What kinds of discrimination exist? (age, sex, nationality, etc.)

What do you know about the history of protest in the U.S? What about X language speaking countries?

What role has social media played on the display of news? Where have you been getting all protest related info from? Do you think it has made a difference on how people have found out what’s going on in the world?

“Generation” differences = how are different generations talking about/approaching current issues?
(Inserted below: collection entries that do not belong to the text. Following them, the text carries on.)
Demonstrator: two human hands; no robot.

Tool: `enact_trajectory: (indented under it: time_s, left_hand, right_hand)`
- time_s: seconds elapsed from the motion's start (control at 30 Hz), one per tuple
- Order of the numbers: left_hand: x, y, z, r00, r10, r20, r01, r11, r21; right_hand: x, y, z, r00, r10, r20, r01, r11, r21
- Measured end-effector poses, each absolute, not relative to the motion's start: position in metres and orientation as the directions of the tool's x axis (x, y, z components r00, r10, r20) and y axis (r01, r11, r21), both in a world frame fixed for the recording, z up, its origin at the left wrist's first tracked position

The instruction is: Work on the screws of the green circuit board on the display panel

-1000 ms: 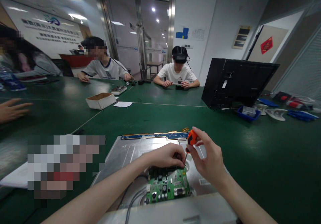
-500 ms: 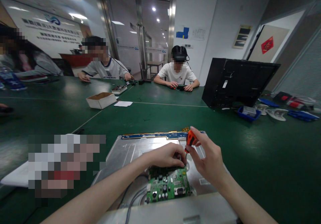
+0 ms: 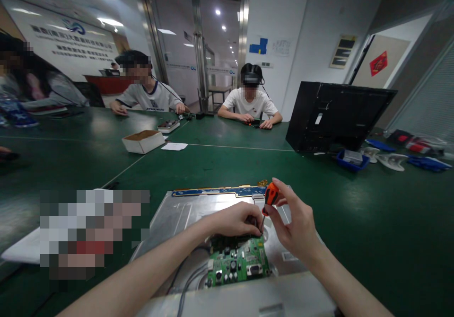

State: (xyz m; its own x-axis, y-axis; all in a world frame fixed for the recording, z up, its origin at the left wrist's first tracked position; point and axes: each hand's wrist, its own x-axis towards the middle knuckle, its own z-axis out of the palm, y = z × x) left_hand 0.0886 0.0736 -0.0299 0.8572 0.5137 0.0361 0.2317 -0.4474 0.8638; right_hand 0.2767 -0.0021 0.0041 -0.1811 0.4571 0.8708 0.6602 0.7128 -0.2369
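Note:
My right hand point(image 3: 296, 213) pinches the orange and black handle of a screwdriver point(image 3: 271, 194) between thumb and fingers. The thin shaft points down to the far right corner of a green circuit board point(image 3: 237, 262). Fingers of my left hand point(image 3: 241, 218) are curled together at that corner, by the screwdriver's tip; what they hold, if anything, is hidden. The board lies on a silvery metal panel point(image 3: 184, 213), with grey cables point(image 3: 189, 279) at its left. Along the panel's far edge runs a narrow blue circuit strip point(image 3: 213, 192).
A black monitor point(image 3: 336, 116) stands at the right, beside a blue tray point(image 3: 353, 160). An open cardboard box point(image 3: 144, 141) and white paper point(image 3: 174, 146) lie further back on the green table point(image 3: 227, 165). Several people sit across the table. A blurred-out patch covers the left front.
The screwdriver's handle has turned slightly and stands a little more to the right in my right hand. My left hand has stayed in place.

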Motion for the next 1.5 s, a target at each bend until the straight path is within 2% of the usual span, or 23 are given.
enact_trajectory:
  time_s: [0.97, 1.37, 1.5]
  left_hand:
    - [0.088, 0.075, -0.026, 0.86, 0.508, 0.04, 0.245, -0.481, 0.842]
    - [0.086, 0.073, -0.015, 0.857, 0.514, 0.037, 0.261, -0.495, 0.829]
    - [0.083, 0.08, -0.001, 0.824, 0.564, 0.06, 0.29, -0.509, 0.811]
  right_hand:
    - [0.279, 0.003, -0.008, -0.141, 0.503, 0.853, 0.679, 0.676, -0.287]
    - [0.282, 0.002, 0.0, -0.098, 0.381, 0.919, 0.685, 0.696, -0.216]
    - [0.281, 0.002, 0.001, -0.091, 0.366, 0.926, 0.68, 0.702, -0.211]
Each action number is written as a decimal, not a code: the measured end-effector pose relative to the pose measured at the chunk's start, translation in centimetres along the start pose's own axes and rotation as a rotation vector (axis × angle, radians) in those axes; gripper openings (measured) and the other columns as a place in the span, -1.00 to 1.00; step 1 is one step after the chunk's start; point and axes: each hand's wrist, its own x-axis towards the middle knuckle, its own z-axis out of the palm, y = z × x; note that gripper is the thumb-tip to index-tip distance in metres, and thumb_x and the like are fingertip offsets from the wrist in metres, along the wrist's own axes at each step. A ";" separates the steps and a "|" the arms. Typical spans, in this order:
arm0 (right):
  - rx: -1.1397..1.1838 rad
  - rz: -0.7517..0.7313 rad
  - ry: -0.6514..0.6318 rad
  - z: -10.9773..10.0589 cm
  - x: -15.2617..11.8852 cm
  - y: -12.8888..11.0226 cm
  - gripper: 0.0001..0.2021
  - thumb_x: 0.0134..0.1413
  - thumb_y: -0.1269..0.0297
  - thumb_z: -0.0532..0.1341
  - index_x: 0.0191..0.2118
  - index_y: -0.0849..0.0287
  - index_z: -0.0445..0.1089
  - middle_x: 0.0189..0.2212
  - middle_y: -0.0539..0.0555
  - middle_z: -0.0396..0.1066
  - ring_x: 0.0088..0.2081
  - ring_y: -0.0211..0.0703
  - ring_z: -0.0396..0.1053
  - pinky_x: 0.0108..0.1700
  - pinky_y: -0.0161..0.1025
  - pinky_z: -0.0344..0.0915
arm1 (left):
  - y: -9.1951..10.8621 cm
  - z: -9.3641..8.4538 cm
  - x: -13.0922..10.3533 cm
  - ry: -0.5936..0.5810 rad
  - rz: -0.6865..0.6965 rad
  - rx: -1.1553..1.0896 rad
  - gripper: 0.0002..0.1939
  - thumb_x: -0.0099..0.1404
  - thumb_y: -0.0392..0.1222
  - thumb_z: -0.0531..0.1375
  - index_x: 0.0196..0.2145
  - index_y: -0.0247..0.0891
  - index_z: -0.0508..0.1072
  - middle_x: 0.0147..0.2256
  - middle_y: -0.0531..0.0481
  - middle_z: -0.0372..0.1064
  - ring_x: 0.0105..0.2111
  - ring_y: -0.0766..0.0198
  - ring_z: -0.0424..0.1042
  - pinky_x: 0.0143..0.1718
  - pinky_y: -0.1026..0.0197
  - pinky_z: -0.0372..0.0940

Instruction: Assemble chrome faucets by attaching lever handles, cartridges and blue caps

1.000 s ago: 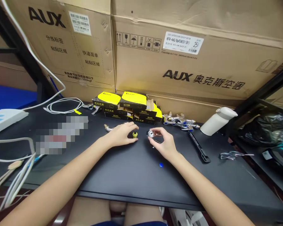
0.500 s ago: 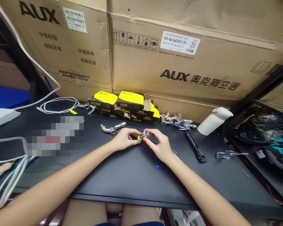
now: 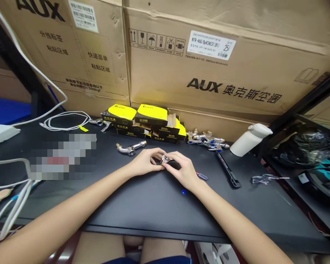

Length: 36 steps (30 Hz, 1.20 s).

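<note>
Both hands meet over the middle of the black table. Between the fingertips is a small shiny metal part [image 3: 165,159]. My right hand [image 3: 183,168] pinches it from the right, thumb and fingers closed round it. My left hand [image 3: 148,161] is curved with its thumb and fingertips pressed against the left side of the same part. A chrome fitting with brass ends [image 3: 130,148] lies just behind my left hand. A pen-like item [image 3: 201,176] and a small blue cap [image 3: 184,191] lie near my right wrist.
Stacked yellow and black boxes [image 3: 151,113] stand at the back, with chrome fittings [image 3: 208,140] beside them. To the right are a white bottle [image 3: 249,140], a black-handled tool [image 3: 227,171] and a crumpled clear wrapper [image 3: 265,178]. White cables [image 3: 22,190] lie left.
The metal part has turned and moved slightly left, up against my left fingertips. The yellow-green piece seen at my left fingertips no longer shows.
</note>
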 end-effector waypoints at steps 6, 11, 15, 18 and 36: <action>-0.065 -0.027 -0.010 0.2 0.1 0.2 -0.72 0.18 0.25 0.19 0.00 0.05 0.44 -0.20 0.12 0.33 -0.21 -0.13 0.39 -0.09 -0.14 0.38 | -0.2 -0.2 0.1 -0.024 -0.024 -0.016 -0.72 0.11 -0.17 0.30 -0.21 -0.33 0.49 -0.28 -0.10 0.51 -0.29 0.20 0.51 -0.32 0.24 0.44; -0.094 -0.089 -0.021 0.4 0.1 0.4 -0.70 0.20 0.29 0.17 0.04 0.08 0.42 -0.22 0.12 0.32 -0.21 -0.15 0.36 -0.11 -0.16 0.38 | -0.6 -0.2 0.2 -0.043 -0.057 -0.043 -0.74 0.09 -0.18 0.31 -0.28 -0.36 0.47 -0.32 -0.11 0.52 -0.36 0.23 0.51 -0.33 0.23 0.45; -0.097 -0.100 -0.012 0.5 0.0 0.5 -0.71 0.18 0.33 0.20 0.02 0.12 0.44 -0.23 0.11 0.33 -0.22 -0.17 0.35 -0.12 -0.19 0.37 | -0.6 -0.2 0.2 -0.054 -0.058 -0.052 -0.76 0.08 -0.18 0.32 -0.30 -0.35 0.45 -0.33 -0.09 0.52 -0.32 0.21 0.52 -0.30 0.22 0.44; -0.062 -0.058 0.011 0.5 0.0 0.4 -0.74 0.12 0.35 0.25 -0.05 0.12 0.47 -0.27 0.09 0.35 -0.25 -0.16 0.37 -0.15 -0.19 0.37 | -0.5 -0.3 0.2 -0.056 -0.045 -0.046 -0.75 0.08 -0.18 0.32 -0.29 -0.33 0.44 -0.33 -0.06 0.51 -0.30 0.21 0.52 -0.30 0.23 0.43; 0.035 -0.038 0.056 0.1 -0.1 -0.6 -0.78 0.04 0.35 0.29 -0.14 0.13 0.40 -0.25 0.09 0.34 -0.22 -0.16 0.36 -0.23 -0.25 0.41 | 0.9 -0.6 -0.2 -0.126 0.015 -0.037 -0.71 0.14 -0.29 0.23 -0.14 -0.29 0.40 -0.21 -0.06 0.50 -0.21 0.18 0.51 -0.21 0.21 0.39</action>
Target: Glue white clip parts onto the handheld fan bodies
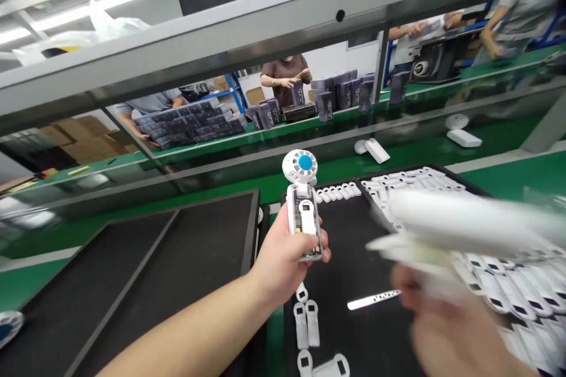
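Note:
My left hand (289, 250) is closed round the body of a small white handheld fan (303, 212). Its round head has a blue centre and faces up; the open front shows circuit parts and a little display, with my thumb near the lower end. Over the right side of the black tray, my right hand (451, 318) is smeared by motion. Its fingers look closed at a blurred white object (455, 224), whose kind I cannot make out. A thin white strip with holes (374, 300) shows beside those fingers; whether they touch it is unclear.
White cover pieces (517, 288) lie in rows across the black tray (340, 247). Another black tray (177, 253) stands to the left. More white fans (375, 151) lie on the green bench behind. A metal shelf beam (221, 35) crosses above; co-workers handle dark boxes (190, 123) beyond.

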`<state>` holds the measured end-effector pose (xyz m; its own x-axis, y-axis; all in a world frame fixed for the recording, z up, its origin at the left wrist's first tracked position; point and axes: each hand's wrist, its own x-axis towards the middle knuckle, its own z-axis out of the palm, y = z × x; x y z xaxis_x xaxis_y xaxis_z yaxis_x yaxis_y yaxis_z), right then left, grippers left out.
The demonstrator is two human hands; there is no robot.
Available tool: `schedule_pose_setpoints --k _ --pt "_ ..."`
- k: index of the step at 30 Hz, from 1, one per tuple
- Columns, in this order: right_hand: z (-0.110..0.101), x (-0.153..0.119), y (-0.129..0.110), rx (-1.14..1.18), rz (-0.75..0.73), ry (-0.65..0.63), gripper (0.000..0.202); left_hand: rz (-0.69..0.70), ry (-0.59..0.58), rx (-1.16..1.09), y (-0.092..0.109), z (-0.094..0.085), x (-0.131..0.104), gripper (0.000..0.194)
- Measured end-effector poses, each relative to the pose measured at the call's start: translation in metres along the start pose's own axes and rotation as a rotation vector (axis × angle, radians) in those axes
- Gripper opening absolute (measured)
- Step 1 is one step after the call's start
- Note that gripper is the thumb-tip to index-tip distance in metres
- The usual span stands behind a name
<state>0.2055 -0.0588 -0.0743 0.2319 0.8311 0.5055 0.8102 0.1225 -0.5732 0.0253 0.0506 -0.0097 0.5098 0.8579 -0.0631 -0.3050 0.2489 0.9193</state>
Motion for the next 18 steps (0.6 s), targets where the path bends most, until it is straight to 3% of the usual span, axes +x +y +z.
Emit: schedule_pose_setpoints --k 3,5,11,14,18 --pt "0.023 0.002 -0.014 0.042 -0.104 -0.119 0.031 -0.017 0.016 0.025 -0.001 0.003 -0.004 0.044" --pt "0.025 0.003 -0.018 0.093 -0.132 -0.161 0.031 -0.04 0.007 0.013 -0.003 0.003 -0.005 0.043" --pt "-0.001 -0.007 -0.008 0.231 -0.107 0.047 0.027 0.011 -0.054 -0.089 -0.003 0.002 -0.01 0.037" --pt "0.004 -0.01 0.014 0.06 -0.157 0.029 0.026 -0.033 0.005 -0.011 -0.001 -0.003 -0.005 0.032" --pt "0.017 -0.004 0.055 -0.329 -0.085 -0.226 0.026 -0.068 0.21 0.19 0.007 -0.024 0.03 0.033"
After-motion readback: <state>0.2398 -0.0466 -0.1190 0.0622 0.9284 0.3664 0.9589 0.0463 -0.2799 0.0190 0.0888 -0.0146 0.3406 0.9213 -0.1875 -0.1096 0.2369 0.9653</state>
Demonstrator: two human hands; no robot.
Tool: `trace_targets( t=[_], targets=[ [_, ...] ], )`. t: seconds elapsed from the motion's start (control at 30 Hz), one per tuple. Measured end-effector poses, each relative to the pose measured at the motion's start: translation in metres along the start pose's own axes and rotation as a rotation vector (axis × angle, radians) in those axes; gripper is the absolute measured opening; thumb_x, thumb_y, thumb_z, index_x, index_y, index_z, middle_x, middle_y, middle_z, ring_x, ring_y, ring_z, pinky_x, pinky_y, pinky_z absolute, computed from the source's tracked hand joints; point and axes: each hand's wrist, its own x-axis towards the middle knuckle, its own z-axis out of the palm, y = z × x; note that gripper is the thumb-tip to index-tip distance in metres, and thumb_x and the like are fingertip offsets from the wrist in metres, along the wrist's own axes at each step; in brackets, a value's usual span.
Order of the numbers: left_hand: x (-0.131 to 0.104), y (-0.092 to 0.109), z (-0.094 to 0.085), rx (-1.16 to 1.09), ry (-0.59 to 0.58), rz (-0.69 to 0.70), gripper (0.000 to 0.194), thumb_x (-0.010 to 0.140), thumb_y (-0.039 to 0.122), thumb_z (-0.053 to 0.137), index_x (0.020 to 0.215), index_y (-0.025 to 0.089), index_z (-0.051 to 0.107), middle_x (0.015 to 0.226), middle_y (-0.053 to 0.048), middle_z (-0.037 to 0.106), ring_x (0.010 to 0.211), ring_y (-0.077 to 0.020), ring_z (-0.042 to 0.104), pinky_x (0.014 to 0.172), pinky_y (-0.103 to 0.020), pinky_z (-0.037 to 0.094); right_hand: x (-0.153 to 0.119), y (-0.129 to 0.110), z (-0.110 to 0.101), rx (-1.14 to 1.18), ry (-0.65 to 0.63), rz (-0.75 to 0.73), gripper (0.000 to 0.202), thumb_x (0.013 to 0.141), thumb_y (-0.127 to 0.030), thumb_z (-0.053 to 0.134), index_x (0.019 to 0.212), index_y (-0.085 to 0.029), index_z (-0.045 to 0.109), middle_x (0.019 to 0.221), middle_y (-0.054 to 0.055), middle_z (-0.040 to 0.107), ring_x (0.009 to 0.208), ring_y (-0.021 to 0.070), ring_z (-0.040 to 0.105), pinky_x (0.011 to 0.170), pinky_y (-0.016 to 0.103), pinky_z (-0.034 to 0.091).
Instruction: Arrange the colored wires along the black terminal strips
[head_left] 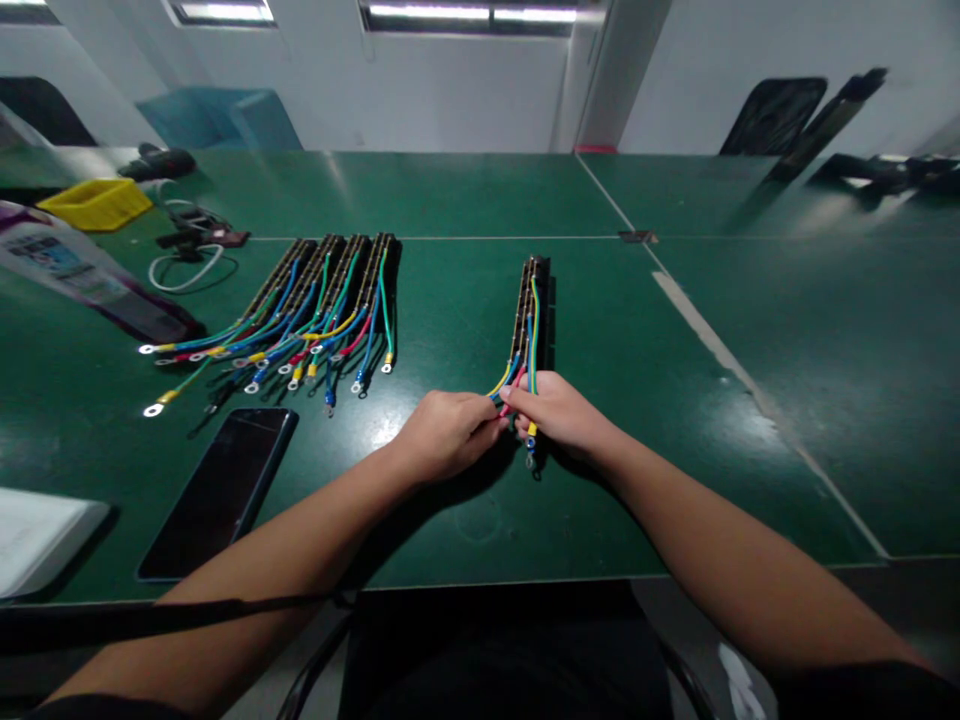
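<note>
A dark terminal strip (523, 308) lies lengthwise on the green table in front of me, with coloured wires running from it toward my hands. My left hand (454, 432) is closed in a pinch on wires at the strip's near end. Beside it, my right hand (559, 412) is closed too, thumb and fingers on a red wire (517, 378). A green-yellow wire (535, 345) passes by the right hand, and lugs with yellow and blue sleeves (532, 440) hang below its fingers. Exactly which wire ends the left fingers hold is hidden.
Several similar wired strips (367, 285) lie side by side to the left, ring lugs toward me. A phone (221, 495), a white box (45, 540), a bottle-like pack (90, 275), a yellow tray (97, 204) and a white cable (184, 270) are further left. Tape (705, 335) runs along the right.
</note>
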Motion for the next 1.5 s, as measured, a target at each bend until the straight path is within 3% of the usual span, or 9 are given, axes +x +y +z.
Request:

What makes someone worthy of getting a statue/a monument with their name? How important is it to think about the ideology that these monuments represent? Do they represent a person (wow, great guy!) or an ideology? What does removing a statue involve/represent/imply?

2. “Activities”

This topic has to do a lot with the language and the way we name things. For students, to learn what vocabulary is appropriate when we talk about race/ethnicity (more problematic for Russia, for example) might be helpful to read a short text/watch a video, with as many necessary words as possible.     


— Variant 1: 

Take a Facebook/IG post where a person (an activist, for example) examines racial problems/stereotypes/… in your target language. Cover the words that are terms that you want students to learn. Then write them down in a google doc so that students could translate them into English working together. Then ask the students to fill the gaps in the original text. Read the text together and discuss what message an author is trying to convey. 

— Variant 2:  [Mostly for Russia and other countries with ethnic discrimination

For some countries, ethnic discrimination is way more common than racial. The everyday discrimination against migrants from the countries to the South of Russia (Kazakhstan, Azerbaijan, Turkmenistan, and others) is in almost every advertisement: “I will lease an apartment only to persons of Slavic appearance”, “We will only employ people of Slavic appearance”. So, you could show students these advertisements as an example of how racial and ethnic discrimination is pretty much everywhere.

— Variant 3: 

Give students a few short articles about specific issues (racism, discrimination, etc.). Students should do some research in pairs, read it together, and then present what they have learned about a problem. You may want to give an article with two different perspectives/times (have things changed?)/places. Instead of an article, you can give students an advertisement/flyer/ad from, for example, a different century, that wouldn’t be acceptable now and then discuss what why.

— Variant 4: 

Discuss Black Lives Matter’s 13 principles: Restorative Justice, empathy, loving engagement, diversity, globalism, queer affirming, trans-affirming, collective value, intergenerational, black families, black villages, unapologetically black, black women.  What do you think is the most problematic issue to address/deal with?

What technology, media or props did you use? (internet resources, playmobiles, handouts, etc.)

Zoom

What worked well in this class? What did not work?

How could this class be improved/ modified?